Between March 2017 and November 2018, 74 patients consented to be screened, and 55 of them were treated with 40 mg of tucidinostat twice per week. Of these, six patients were excluded from the full analysis set (FAS) for efficacy analysis. Among them, four patients did not meet the eligibility criteria, and two patients were not diagnosed as PTCL by the CPR (diffuse large B-cell lymphoma [DLBCL] [n=1] and nodular lymphocyte-predominant Hodgkin lymphoma [n=1]). Because a tumor sample from one patient was not submitted, CPR could not be performed for the patient, and the eligibility criteria was not met. Additionally, three patients were excluded from the PPS because they did not complete one cycle of treatment due to adverse events or withdrawal of consent (Online Supplementary Figure S1). Demographics and disease history are shown in Table 1 and previous cancer therapy is shown in Table2.

Table 1.

Baseline patient demographic and clinical characteristics.

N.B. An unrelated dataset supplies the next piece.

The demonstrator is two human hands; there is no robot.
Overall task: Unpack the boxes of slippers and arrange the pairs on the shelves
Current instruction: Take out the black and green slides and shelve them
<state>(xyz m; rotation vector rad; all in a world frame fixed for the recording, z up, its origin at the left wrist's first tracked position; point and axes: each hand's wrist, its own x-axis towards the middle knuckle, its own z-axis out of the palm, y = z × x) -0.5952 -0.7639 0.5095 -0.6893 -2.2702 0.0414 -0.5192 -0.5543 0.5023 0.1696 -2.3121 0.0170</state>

The most common subtypes were PTCL-NOS (n=37), followed by AITL (n=10). Patients had been treated with a median of two (range, 1-9) prior systemic therapies. The median time from initial PTCL diagnosis was 1.3 years (range, 0.06-12.88). All patients (n=55) had received prior chemotherapy, and 18 patients (33%) had a history of three or more lines of prior systemic therapies. A total of 20 patients (36%) had previously been treated with single agents, including darinaparsin,³⁵ forodesine, and romidepsin. Six patients (11%) had received radiotherapy.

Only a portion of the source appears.